> **Stored data**:
::::::

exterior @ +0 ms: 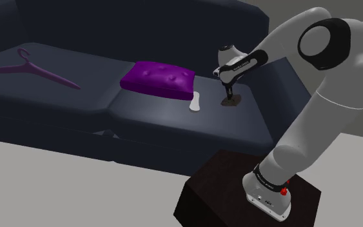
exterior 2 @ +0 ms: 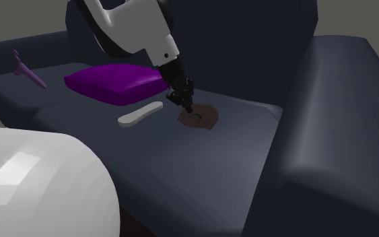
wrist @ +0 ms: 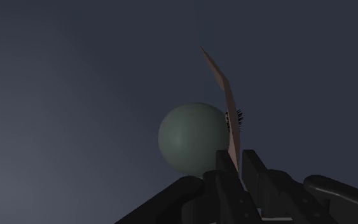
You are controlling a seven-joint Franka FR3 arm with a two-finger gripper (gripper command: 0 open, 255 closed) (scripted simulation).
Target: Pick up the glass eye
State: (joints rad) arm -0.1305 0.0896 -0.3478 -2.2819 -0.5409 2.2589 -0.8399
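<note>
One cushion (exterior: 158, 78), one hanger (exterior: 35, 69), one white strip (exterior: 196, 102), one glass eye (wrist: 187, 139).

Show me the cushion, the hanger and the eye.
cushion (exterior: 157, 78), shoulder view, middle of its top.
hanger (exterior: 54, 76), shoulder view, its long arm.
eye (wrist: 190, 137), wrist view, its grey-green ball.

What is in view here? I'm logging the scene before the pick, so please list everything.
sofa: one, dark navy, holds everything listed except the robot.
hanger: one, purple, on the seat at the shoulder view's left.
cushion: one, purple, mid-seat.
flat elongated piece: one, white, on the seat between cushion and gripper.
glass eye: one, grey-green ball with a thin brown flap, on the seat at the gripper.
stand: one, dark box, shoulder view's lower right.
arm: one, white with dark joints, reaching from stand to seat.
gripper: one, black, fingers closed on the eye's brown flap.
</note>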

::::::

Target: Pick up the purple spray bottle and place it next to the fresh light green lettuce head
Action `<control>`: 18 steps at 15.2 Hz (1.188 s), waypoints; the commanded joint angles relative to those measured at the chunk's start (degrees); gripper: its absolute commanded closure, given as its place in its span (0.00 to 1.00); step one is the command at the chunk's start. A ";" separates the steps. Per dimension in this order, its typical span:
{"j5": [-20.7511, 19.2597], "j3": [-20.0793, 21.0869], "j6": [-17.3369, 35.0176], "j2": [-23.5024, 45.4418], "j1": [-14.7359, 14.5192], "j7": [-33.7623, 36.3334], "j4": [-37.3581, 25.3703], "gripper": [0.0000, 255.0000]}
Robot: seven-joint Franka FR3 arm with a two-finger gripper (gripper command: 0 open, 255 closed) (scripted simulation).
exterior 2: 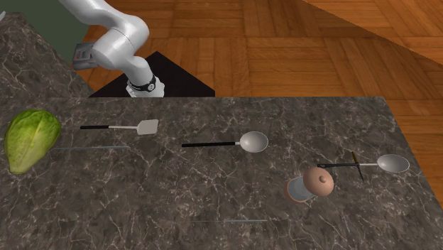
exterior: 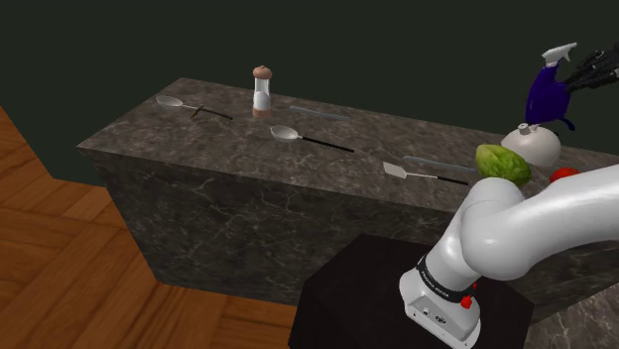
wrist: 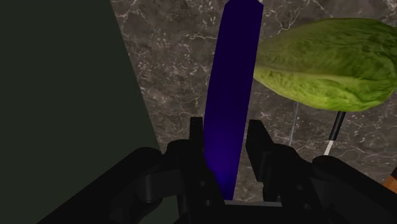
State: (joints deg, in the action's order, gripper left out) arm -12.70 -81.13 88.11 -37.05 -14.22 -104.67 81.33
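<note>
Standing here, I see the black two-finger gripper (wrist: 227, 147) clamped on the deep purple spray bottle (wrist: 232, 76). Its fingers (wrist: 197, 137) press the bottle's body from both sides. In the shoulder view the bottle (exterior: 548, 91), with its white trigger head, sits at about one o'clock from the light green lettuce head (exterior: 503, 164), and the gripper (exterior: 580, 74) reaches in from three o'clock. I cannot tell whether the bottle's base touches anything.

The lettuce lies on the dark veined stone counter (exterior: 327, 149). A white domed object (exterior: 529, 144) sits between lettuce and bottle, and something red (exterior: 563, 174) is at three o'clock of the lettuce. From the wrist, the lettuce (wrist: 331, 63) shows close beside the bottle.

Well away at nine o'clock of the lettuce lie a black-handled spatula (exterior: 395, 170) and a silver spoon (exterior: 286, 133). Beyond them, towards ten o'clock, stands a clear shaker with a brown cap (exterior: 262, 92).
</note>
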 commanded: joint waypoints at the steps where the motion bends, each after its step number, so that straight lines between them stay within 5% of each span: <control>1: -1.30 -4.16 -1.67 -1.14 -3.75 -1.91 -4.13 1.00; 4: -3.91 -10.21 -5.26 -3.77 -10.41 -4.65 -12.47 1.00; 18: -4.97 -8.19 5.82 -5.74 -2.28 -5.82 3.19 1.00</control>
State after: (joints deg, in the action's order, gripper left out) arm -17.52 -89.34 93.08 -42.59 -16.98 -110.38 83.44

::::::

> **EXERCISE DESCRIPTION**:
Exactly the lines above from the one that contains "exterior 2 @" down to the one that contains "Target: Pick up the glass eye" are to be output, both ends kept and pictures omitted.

> **SOLUTION TO THE EXERCISE**:
exterior 2 @ +0 ms: 
wrist @ +0 ms: 
You are controlling a seven-joint Franka FR3 arm with a two-finger gripper (gripper command: 0 open, 255 closed) (scripted simulation).
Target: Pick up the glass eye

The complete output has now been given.